Lessons Learned from "A Christmas Story"

All I Need To Know About Life I Learned From Watching the Movie “A Christmas Story”

  • Question Authority. Just because your mother insists “You’ll shoot your eye out” doesn’t mean you will. Go for the BB gun anyway.
  • Try new foods – that meatloaf may very well be delicious if you give it a try. Eating like a piggy is optional.
  • Expand your vocabulary. Your dad can help you with this. You’ll learn soon enough what’s acceptable to say in front of others – at the risk of getting the soap treatment. This is also a great way to spend quality time with the “old man”.
  • Actions speak louder than words. A triple dog dare must always be answered, even if it means getting your tongue stuck on a metal pole in the schoolyard.
  • Anticipating something is usually better than getting it. That secret decoder pin you’ve been waiting for may not be as great as you hope. Learn to accept the disappointment gracefully.
  • Enjoy the journey, and focus less on the destination. Just because the store is closing in 10 minutes doesn’t mean you shouldn’t enjoy the parade. Besides, Santa may not be in the jolliest of moods when you do sit on his lap. Ho. Ho. Ho.
  • Be kind of animals. Otherwise they may steal your turkey and force you to eat a smiling Chinese duck.
  • Stand up to bullies. This will also allow you to practice your newly expanded vocabulary, and gain the respect of your peers. Just watch out for your mom.
  • Learn to be gracious and appreciative. Although that hideous bunny suit may be a “pink nightmare” to you, think about how much enjoyment Aunt Clara got in making it for you, and how cute your mother thinks you look.
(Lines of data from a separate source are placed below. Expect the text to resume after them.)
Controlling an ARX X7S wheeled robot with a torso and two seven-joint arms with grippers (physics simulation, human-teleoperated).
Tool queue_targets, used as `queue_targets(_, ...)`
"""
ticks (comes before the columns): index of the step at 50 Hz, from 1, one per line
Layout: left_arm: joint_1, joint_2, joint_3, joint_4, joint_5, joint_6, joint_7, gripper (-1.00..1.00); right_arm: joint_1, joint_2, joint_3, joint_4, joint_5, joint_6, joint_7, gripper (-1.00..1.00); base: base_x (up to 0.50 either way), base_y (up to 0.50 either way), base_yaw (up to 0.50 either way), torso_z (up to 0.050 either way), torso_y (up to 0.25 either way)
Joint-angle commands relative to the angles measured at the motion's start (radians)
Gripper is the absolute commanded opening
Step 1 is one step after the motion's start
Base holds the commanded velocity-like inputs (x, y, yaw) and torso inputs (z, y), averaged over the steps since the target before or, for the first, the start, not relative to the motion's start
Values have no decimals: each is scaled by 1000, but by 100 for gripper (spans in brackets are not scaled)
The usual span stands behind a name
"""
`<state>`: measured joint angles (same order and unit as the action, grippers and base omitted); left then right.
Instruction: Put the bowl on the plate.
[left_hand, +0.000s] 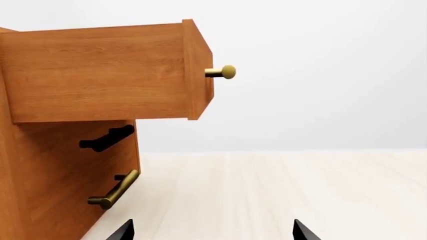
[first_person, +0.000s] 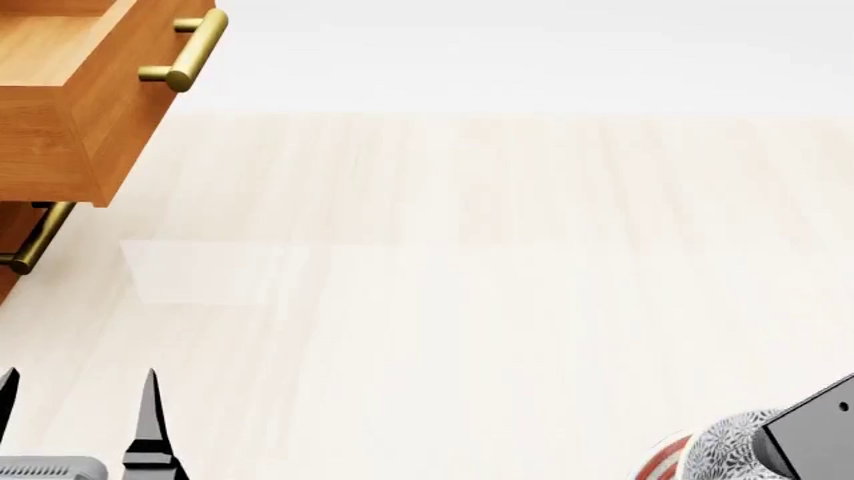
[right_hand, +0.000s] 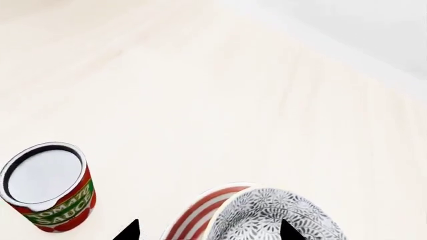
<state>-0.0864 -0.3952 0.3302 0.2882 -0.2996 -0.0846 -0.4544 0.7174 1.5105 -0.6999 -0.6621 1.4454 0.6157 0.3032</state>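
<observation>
The bowl (right_hand: 267, 215), white with a dense grey-black floral pattern, shows at the edge of the right wrist view. It overlaps the plate (right_hand: 197, 217), whose red rings show beside it. I cannot tell whether the bowl rests on the plate. My right gripper (right_hand: 210, 231) is open, its dark fingertips (right_hand: 130, 231) spread wide: one tip is in front of the bowl, the other is off the plate's edge. In the head view the bowl (first_person: 727, 448) and plate (first_person: 666, 460) sit at the bottom right under my right arm (first_person: 817, 430). My left gripper (first_person: 78, 400) is open and holds nothing.
A red tomato sauce can (right_hand: 48, 192) stands upright near the plate. A wooden cabinet with an open top drawer (first_person: 80, 90) and brass handles (left_hand: 113, 190) stands at the far left, close to my left gripper (left_hand: 213, 232). A pale wooden tabletop (first_person: 467, 280) spreads between.
</observation>
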Motion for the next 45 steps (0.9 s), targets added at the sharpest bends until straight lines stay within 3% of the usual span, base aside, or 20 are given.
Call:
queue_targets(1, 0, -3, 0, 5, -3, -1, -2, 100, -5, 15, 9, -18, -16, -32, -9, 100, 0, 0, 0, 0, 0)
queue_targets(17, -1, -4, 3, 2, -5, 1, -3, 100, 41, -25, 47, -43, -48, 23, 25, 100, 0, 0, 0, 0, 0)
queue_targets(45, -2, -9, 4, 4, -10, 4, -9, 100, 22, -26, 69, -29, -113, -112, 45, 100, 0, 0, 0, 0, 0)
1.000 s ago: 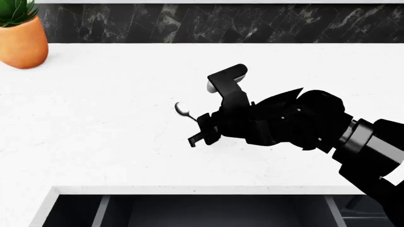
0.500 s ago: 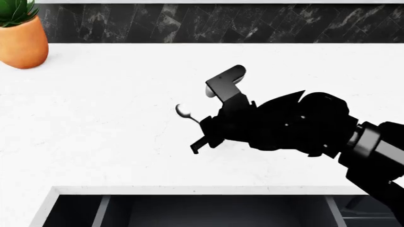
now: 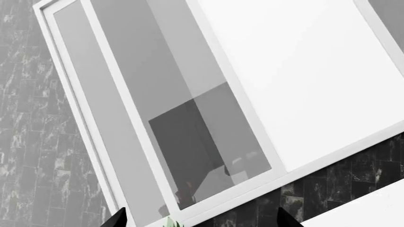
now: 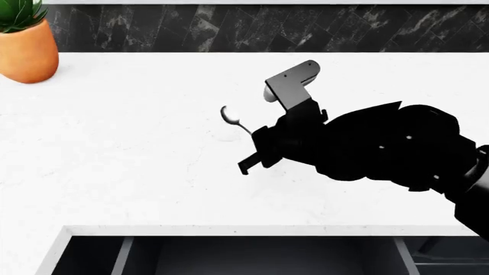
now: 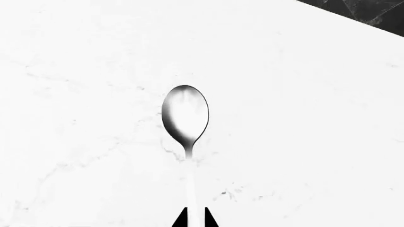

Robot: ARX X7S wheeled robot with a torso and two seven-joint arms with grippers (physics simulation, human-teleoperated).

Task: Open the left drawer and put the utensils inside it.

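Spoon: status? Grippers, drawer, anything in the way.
Right gripper shut on spoon handle, above the white counter. Left gripper not in view. Left drawer open below counter edge. Nothing visible between spoon and drawer.

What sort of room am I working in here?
Most likely a kitchen: a white marble countertop, a dark tiled backsplash, an open drawer below it, and a spoon held in the right gripper.

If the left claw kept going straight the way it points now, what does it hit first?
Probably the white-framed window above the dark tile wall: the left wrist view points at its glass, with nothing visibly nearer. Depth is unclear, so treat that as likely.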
  • Sex education can be fun, especially when you glance upon a leg-lamp’s naught “gleam of electric sex” in the window.
  • Learn from your parents. They can teach you useful things like how tame a menacing furnace, replace a fuse, or change a tire in less than 4 minutes. Learning their swear words is optional, and should only be attempted in the most dire circumstances. Otherwise, you’ll risk getting the soap treatment from Mom.
  • Learn a foreign language. If for no other reason than to learn to properly pronounce the word “FRAGILE” (No, it’s not Italian).
  • The best things come in small packages. Just because something comes in a big box doesn’t mean it’s a “major award”. It could be just a lamp.
  • Bribery rarely works to your advantage. Just because you give your teacher the biggest fruit basket doesn’t mean you’ll get that A+ on your Christmas Theme.
  • Some things can’t be fixed – you matter how much glue you use.